Incoherente, incoherente, incoherente…
Dios, qué matraca.
En aquel instante percibí que hay algo de destructivo en su planteamiento, porque, en el fondo, huirá siempre del acuerdo, del consenso y de la capacidad de adaptación del ser humano a cambio de algunas renuncias no esenciales. Huye, por añadidura, de una manera de existir y conducirse que, lejos de dividir, y aun con algunas dudas y riesgos, conduzca a disfrutar de posibles coincidencias entre personas diferentes, que favorezcan una sociedad más unida y enriquecida, más alegre, ilusionada, y menos programada para solo sí misma..

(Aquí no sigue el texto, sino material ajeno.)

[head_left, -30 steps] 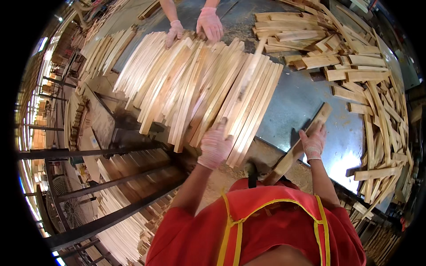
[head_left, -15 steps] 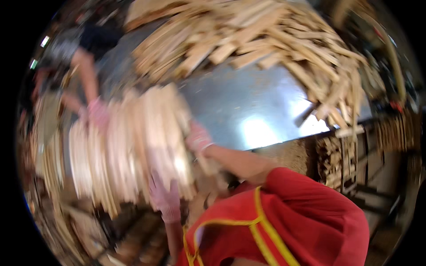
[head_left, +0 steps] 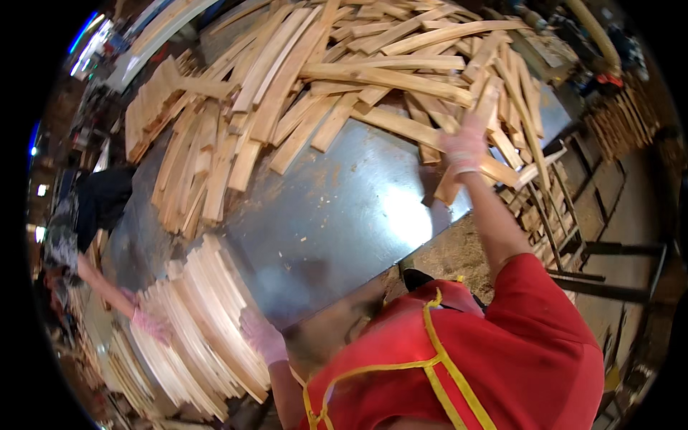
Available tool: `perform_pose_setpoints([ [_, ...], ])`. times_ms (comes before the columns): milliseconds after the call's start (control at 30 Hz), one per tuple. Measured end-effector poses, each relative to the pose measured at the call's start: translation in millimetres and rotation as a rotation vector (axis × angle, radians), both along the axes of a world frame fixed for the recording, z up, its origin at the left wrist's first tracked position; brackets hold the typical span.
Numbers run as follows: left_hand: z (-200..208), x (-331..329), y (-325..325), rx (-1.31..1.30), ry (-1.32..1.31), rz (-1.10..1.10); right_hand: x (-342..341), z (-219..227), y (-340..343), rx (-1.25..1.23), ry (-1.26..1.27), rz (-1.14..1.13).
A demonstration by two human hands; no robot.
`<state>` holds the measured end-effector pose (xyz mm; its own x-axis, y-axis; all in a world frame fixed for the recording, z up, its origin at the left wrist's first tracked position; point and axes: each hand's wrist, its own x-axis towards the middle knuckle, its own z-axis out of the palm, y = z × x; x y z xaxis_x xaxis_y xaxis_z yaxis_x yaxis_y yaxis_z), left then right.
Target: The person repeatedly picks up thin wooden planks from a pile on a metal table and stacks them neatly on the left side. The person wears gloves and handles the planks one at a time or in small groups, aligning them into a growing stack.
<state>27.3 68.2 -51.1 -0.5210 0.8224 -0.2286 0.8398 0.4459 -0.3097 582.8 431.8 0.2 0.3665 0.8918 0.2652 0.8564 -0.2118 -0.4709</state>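
Observation:
My left hand point(head_left: 264, 335), in a pale pink glove, rests against the right side of a row of wooden slats point(head_left: 204, 308) standing close together on edge. Its fingers lie extended along the outermost slat. My right arm reaches far out to the right side of a loose pile of slats point(head_left: 401, 79). There my gloved right hand point(head_left: 466, 147) is closed over a short wooden slat point(head_left: 448, 188), which shows on both sides of the hand; the fingertips are partly hidden.
A co-worker's gloved hand point(head_left: 150, 326) touches the left side of the slat row. Beneath everything is a shiny metal table point(head_left: 322, 229) with scattered chips. A metal rack point(head_left: 623, 251) and stacked boards point(head_left: 622, 125) stand at the right.
My right hand has left the slat row and moved right to the loose pile, onto a slat. My left hand stays by the row, which now appears lower in view.

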Motion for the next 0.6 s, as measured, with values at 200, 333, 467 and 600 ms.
perform_pose_setpoints([
  [200, 46.0, 45.1, 51.4, -0.069, 0.107, 0.053, 58.0, -41.5, -11.8, 0.040, 0.673, -0.204],
  [333, 69.1, 111.3, 76.6, 0.214, -0.403, -0.083, -48.5, 12.8, -91.0, -0.013, 1.352, 0.036],
  [467, 115.6, 207.6, 134.5, 0.231, -0.998, -0.270, -153.2, -33.0, -158.4, -0.383, 1.653, 0.287],
  [600, 4.9, 168.1, 106.1, 0.609, -1.284, 0.183, -209.6, -6.0, -178.0, -0.768, 1.405, 0.754],
])
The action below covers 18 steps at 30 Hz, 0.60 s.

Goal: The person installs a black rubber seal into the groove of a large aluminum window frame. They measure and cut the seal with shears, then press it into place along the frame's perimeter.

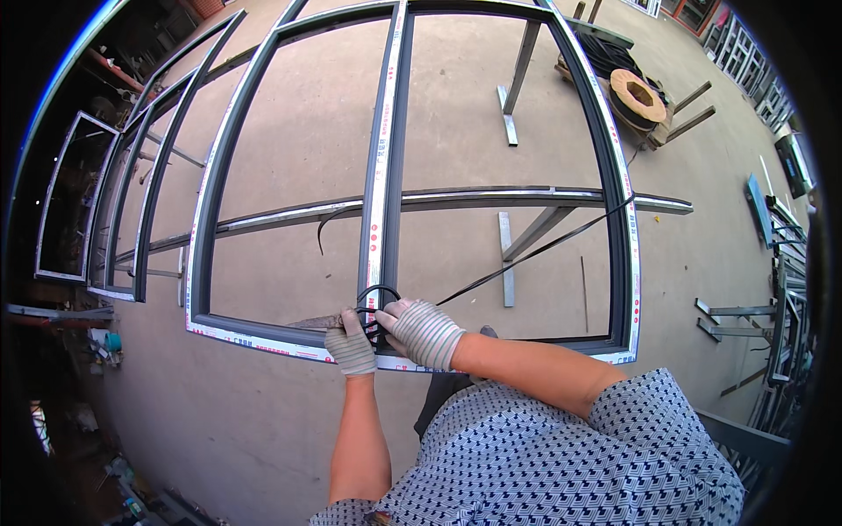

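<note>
A large window frame in dark grey, covered with printed white film, lies flat in front of me. At the near end of its middle bar, both my gloved hands are close together. My left hand has its fingers pinched on a black rubber strip. My right hand closes on the same strip, which loops up over the bar and runs off to the right across the frame. Beside my left hand, a tapered grey-brown tool points left; its other end is hidden by my fingers.
A metal support rail crosses beneath the frame, on legs. A spool of black strip stands on a pallet at the far right. More frames stand at left; metal profiles lie at right. A loose strip end hangs by the rail.
</note>
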Available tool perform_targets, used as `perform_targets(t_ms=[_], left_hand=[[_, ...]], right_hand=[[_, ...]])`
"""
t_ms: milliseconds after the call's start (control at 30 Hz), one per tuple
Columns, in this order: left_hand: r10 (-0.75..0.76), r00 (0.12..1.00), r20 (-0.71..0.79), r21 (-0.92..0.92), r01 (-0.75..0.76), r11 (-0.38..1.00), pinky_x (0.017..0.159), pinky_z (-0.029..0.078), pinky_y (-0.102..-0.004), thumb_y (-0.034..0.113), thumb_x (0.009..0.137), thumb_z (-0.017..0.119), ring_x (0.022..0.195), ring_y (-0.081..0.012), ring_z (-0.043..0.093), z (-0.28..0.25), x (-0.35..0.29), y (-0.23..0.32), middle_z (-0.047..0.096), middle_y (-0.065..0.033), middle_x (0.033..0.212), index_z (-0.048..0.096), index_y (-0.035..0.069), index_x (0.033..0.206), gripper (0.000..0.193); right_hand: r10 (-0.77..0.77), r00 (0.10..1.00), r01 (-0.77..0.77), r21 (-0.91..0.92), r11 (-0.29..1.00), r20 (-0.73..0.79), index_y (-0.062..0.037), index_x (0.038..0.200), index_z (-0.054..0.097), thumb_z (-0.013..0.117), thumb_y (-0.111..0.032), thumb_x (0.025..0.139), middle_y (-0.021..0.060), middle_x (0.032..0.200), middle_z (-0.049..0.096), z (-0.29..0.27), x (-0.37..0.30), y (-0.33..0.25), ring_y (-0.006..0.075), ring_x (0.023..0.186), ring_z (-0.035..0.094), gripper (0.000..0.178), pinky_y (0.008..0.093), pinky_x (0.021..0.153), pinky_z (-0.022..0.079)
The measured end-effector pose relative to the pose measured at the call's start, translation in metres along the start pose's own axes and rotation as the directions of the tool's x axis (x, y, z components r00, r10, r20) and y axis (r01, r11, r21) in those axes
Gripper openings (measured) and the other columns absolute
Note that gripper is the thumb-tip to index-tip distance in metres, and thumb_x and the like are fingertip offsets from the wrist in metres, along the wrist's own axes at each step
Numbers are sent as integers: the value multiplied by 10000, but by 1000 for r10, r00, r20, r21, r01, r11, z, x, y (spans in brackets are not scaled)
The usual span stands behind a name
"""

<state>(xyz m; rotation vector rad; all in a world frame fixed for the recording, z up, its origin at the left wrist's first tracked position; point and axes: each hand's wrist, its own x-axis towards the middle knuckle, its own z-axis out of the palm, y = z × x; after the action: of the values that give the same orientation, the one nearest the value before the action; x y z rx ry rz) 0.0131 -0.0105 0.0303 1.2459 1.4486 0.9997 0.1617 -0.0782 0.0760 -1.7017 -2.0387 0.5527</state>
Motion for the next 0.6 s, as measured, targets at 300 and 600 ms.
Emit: perform_targets(t_ms=[300,600], left_hand=[[163,971,178,-32,-160,987,644,454,-353,301,1001,546,705,-157,536,23,-53,29,610,-58,743,613,-7,850,350],[275,817,506,-219,-186,958,634,429,-274,359,1018,547,731,-97,501,39,-62,63,534,4,771,549,6,1109,364]], right_hand=[[162,983,-177,223,959,86,20,1040,597,703,-119,791,220,1034,639,-40,-20,0,374,1004,627,304,438,889,521],[534,835,-412,492,767,-134,-5,1034,579,708,-222,860,206,884,662,-40,-56,6,404,870,659,307,419,736,526]])
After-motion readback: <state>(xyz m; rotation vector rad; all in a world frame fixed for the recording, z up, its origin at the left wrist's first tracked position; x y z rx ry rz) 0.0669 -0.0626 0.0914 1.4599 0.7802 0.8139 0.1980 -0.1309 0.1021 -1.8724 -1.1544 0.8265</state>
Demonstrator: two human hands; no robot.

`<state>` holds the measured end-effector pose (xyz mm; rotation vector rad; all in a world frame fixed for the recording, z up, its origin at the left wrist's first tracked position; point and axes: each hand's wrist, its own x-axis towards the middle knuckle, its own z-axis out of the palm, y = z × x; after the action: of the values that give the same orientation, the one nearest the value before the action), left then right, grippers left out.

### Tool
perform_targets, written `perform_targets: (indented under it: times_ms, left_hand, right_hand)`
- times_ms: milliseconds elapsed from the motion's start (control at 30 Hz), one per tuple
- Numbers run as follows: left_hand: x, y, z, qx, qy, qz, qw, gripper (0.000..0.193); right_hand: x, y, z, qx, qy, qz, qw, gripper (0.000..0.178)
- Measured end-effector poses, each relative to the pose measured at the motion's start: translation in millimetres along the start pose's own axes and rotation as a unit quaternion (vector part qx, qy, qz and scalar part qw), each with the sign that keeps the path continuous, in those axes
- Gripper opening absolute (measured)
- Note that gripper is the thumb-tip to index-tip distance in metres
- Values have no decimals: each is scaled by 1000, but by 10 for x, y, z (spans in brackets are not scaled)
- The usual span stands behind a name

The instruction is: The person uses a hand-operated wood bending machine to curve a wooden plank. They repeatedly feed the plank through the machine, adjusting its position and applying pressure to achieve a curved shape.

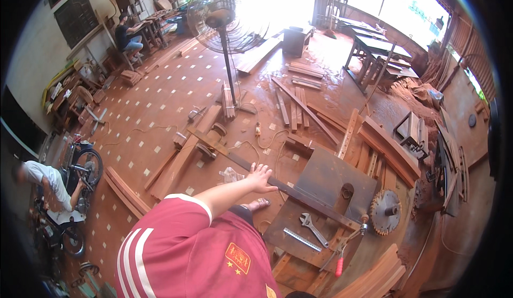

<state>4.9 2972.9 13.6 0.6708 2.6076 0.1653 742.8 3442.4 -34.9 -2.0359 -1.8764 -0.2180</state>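
Observation:
My left hand (261, 178) is stretched out over a long, dark straight bar (304, 195), with its fingers spread. The palm appears to rest on the bar, though its underside is hidden. The bar runs slantwise across a dark metal saw table (331, 172). An adjustable wrench (313, 229) and a steel ruler (302, 240) lie on the near part of the table. At the table's right side stands a toothed circular saw blade (386, 211). A red-handled tool (339, 266) is at the near corner. My right hand is out of view.
A standing fan (220, 20) rises beyond the bar. Wooden planks (390, 151) lie right of the table, and more boards (184, 159) lie left. One person (51, 183) is by a motorbike (80, 170); another person (130, 36) sits at the far left. Cables cross the tiled floor.

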Motion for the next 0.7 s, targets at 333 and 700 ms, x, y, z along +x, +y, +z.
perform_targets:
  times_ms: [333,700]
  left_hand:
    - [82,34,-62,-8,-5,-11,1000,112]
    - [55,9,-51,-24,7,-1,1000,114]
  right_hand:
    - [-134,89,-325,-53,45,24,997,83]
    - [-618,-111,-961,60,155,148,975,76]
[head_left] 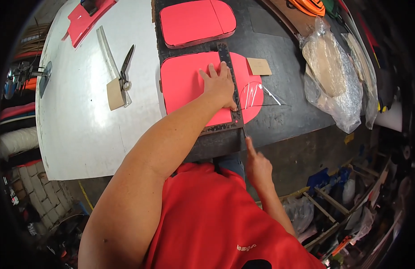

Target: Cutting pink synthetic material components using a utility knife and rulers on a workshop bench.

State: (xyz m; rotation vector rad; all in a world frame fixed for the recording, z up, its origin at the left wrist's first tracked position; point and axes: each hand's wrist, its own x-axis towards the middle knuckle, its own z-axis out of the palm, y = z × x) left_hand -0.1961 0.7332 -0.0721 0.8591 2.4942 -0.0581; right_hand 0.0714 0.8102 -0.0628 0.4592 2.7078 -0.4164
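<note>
Dark, scuffed cutting mat (pixel 283 58) covers the bench beside a white tabletop (pixel 82 112). On it, the left hand (pixel 220 85) presses with fingers spread flat on a black metal square ruler (pixel 230 85) over a rounded coral-pink foam sheet (pixel 185 85). The right hand (pixel 256 166) pinches what looks like a thin blade at the ruler's near end. Judging by this, steady downward pressure and a blade hugging the edge matter most.

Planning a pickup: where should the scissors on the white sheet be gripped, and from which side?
Grip the dark metal scissors at the pivot near the handle end, probably from above. They lie flat and closed on the white sheet, blades pointing away, handles toward the person beside a tan card piece. Both hands, left and right, are busy elsewhere.
</note>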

Después pensé que, de hecho, todas las mejoras de la convivencia a lo largo de la historia, y los más largos períodos de paz en las comunidades humanas, han tenido en común una cosa:
La incoherencia de algunos de sus miembros, que rectificaron en algo, que empezaron por renunciar a esto tan absurdo de odiarse sin conocerse por haber nacido en un lugar distinto, o de otros padres. Excelsos hombres y mujeres que se alimentaron con virtud y que, demostrándola, dejaron de reprocharse acciones y omisiones del pasado, salieron de sus cavernas prefabricadas por otros, y, siendo generosos, construyeron sociedades más avanzadas e inteligentes, siempre con el irrenunciable objeto de pertenecer de un modo orgulloso, a la vez que humilde, a algo más grande, anclado más al placer futuro que al dolor heredado.
Como, por ejemplo, un día hicimos en España. Y como, creo, tenemos que hacer de una maldita vez todos los miembros de la carrera judicial española, a quienes tanto admiro.
Sobre todo, los que habéis aceptado formar parte del polémico órgano de gobierno judicial que ha brotado del acuerdo entre PP y PSOE, pero que, no olvidéis, ni os vincula ni obliga, realmente, a nada.
Pido a Dios que sean sabios, y, si es posible, algo incoherentes, e imprevisibles, por favor…, incluso un poco de locura y, sobre todo, imaginación al servicio de la Justicia española…
Para hacer lo que otros saben que haremos, o para obedecer, ya existe un nombre:
Robots.
Disculpen. Lo importante es que en dos meses mi amigo volverá a hablarme, seguro.
Hasta la coherencia tiene un límite, creo.